Database Internals & Storage · Topic 124

Handling high-frequency updates (Streaming ingestion)

When vectors arrive continuously—e.g. from a log stream, event pipeline, or real-time indexing—the vector database must accept and index them without blocking and without rebuilding the whole index on every insert. Streaming ingestion is the pattern of writing in small batches and merging into the searchable index incrementally. This topic covers WAL, buffer, segment merge, and throughput.

Summary

Streaming ingestion: accept continuous writes in small batches; merge into the searchable index incrementally without full rebuilds. Uses WAL + immutable segments + mutable buffer.
New vectors → WAL and buffer; buffer flushes as new segment and merges into main index (e.g. incremental HNSW). Queries search WAL/buffer + segments so new data is visible quickly. Atomicity at batch or segment level.
Batching improves throughput; rate limiting and backpressure handle spikes. Very high frequency: “hot” recent data in fast path, merge into colder index async for higher ingest QPS.
Trade-off: low visibility latency vs. merge/compaction cost; buffer size and flush policy tune the balance.
Practical tip: batch writes (e.g. 100–1000 vectors per request); monitor buffer size and compaction lag; use backpressure if ingest exceeds merge capacity.

WAL, buffer, and segment merge

Many VDBs use a write-ahead log (WAL) plus immutable segments: new vectors are appended to the WAL and maybe to a mutable in-memory buffer. When the buffer fills or a timer fires, it’s flushed as a new segment and merged into the main index (e.g. incremental HNSW or a new IVF partition). Queries search across the WAL/buffer and all segments, so new data is visible shortly after write, while full index rebuilds are avoided. Atomicity is usually at the batch or segment level.

Pipeline: ingest request → append to WAL (and optionally flush) → add to mutable buffer → when buffer is full or timed, seal as new segment → merge segment into main index (incremental or background). Query path reads buffer + all segments and merges results.

Throughput and backpressure

Throughput is improved by batching: accept many small writes and commit them in larger chunks to reduce compaction and merge overhead. Backpressure and rate limiting help when ingestion spikes. For very high frequency, some systems separate “hot” recent data (e.g. last hour) in a fast path and merge into a colder index asynchronously, trading a short delay for searchability of the tail for higher ingest QPS.
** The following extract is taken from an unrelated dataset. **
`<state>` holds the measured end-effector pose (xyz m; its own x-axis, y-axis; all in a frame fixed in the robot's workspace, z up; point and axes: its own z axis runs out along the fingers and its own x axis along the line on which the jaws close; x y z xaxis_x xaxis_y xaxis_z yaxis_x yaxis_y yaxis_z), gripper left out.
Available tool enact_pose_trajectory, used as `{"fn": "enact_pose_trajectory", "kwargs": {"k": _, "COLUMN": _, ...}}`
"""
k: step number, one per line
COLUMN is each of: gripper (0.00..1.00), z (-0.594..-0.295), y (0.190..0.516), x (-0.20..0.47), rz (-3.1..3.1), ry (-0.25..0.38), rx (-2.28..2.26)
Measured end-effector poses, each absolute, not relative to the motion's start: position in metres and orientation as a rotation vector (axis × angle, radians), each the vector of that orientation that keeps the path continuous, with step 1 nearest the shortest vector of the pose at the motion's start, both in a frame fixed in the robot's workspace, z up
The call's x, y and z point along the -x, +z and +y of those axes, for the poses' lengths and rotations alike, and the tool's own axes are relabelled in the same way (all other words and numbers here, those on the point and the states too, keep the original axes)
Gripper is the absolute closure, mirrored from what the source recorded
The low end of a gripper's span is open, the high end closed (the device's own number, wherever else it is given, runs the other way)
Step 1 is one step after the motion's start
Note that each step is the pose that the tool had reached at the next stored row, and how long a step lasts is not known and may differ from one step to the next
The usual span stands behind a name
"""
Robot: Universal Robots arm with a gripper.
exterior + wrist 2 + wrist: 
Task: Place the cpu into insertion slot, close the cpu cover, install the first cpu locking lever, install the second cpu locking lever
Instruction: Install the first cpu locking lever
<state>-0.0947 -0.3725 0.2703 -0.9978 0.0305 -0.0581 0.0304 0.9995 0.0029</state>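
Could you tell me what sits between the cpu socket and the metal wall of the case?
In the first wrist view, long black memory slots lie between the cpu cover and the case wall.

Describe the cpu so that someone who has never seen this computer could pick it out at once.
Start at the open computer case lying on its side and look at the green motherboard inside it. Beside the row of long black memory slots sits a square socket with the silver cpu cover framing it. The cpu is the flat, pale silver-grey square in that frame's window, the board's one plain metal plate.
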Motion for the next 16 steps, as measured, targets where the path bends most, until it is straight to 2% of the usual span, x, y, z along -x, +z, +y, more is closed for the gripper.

Trade-off: smaller buffers give faster visibility but more frequent flushes; larger buffers reduce merge frequency but increase memory and visibility delay. Practical tip: size buffer and flush interval to your target visibility and throughput; scale indexing workers if merge can’t keep up.

Frequently Asked Questions

When is my newly ingested vector searchable?

After it’s in the WAL (and usually the mutable buffer). Queries typically read from the buffer + segments, so visibility is within milliseconds to seconds depending on flush policy. Until the buffer is flushed to a segment, data may only be in WAL + buffer.

What if ingestion rate exceeds merge capacity?

Buffer and WAL grow; query latency can increase (more segments to search). Use rate limiting or backpressure to slow producers, or scale indexing workers. Monitor buffer size and compaction lag.

Does streaming ingestion support deletes?

Yes. Deletes are recorded in the WAL (e.g. tombstone or delete list) and applied when merging segments; see soft vs. hard deletes and garbage collection. Streaming and delete handling share the same WAL + segment model.

How does this differ from batch-only ingestion?

Batch-only: you load a large dataset and build the index once (or periodically). Streaming: continuous small batches, incremental merge, so new data is always being added and is searchable soon. Streaming is for real-time or event-driven pipelines; batch for bulk backfills or nightly loads.